What this task involves — Leave every picture out, then reproduce the rest of the listing exactly.

Data below —
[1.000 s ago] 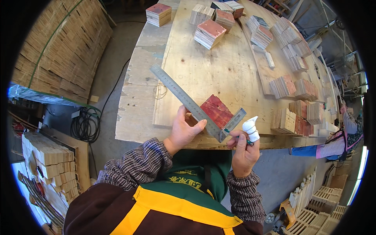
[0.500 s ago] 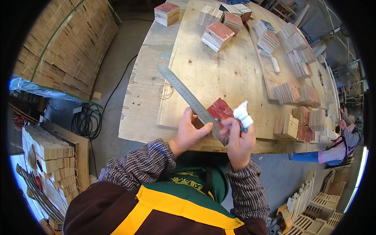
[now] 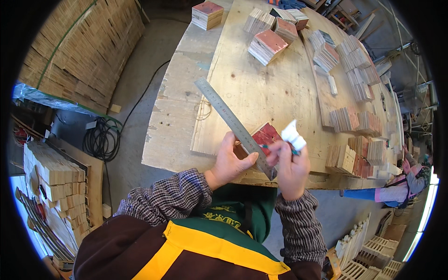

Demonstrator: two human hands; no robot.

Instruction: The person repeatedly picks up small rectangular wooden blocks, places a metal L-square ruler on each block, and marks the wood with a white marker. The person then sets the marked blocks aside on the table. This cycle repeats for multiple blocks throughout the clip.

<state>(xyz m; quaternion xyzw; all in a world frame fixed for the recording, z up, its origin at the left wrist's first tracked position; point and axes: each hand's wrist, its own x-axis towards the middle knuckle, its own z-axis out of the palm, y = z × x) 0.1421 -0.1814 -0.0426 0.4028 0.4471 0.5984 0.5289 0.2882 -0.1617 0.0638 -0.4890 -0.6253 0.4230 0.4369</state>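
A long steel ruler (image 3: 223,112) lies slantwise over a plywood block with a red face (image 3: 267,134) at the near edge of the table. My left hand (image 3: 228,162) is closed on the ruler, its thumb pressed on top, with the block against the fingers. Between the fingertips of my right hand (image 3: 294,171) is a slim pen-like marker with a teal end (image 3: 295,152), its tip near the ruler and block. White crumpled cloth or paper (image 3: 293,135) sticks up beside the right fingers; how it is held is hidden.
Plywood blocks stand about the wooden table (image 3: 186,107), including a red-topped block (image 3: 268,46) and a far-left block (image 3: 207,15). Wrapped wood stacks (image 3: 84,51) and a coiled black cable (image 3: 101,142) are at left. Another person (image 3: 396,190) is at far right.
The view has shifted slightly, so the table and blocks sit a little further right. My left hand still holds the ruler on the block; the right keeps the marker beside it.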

Output —
[1.000 s ago] 
[0.500 s ago] 
[now] 

Demonstrator: two human hands; no robot.

Instruction: The person repeatedly picks up small rectangular wooden blocks, places a metal L-square ruler on each block, and marks the wood with a white marker. The person then sets the marked blocks aside on the table. This cycle repeats for multiple blocks throughout the clip.

<state>(xyz m; quaternion xyzw; all in a world frame fixed for the recording, z up, its origin at the left wrist's first tracked position; point and axes: each hand's wrist, its own x-axis towards the middle knuckle, its own z-axis out of the palm, y = z × x) 0.1421 -0.1814 -0.0426 0.4028 0.4471 0.5984 0.5289 0.2882 -0.1617 0.0638 -0.4890 -0.6253 0.4230 0.4369</state>
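A long steel ruler (image 3: 223,112) lies slantwise over a plywood block with a red face (image 3: 267,134) at the near edge of the table. My left hand (image 3: 228,162) is closed on the ruler, its thumb pressed on top, with the block against the fingers. Between the fingertips of my right hand (image 3: 294,171) is a slim pen-like marker with a teal end (image 3: 295,152), its tip near the ruler and block. White crumpled cloth or paper (image 3: 293,135) sticks up beside the right fingers; how it is held is hidden.
Plywood blocks stand about the wooden table (image 3: 186,107), including a red-topped block (image 3: 268,46) and a far-left block (image 3: 207,15). Wrapped wood stacks (image 3: 84,51) and a coiled black cable (image 3: 101,142) are at left. Another person (image 3: 396,190) is at far right.
The view has shifted slightly, so the table and blocks sit a little further right. My left hand still holds the ruler on the block; the right keeps the marker beside it.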

This answer has been given in full.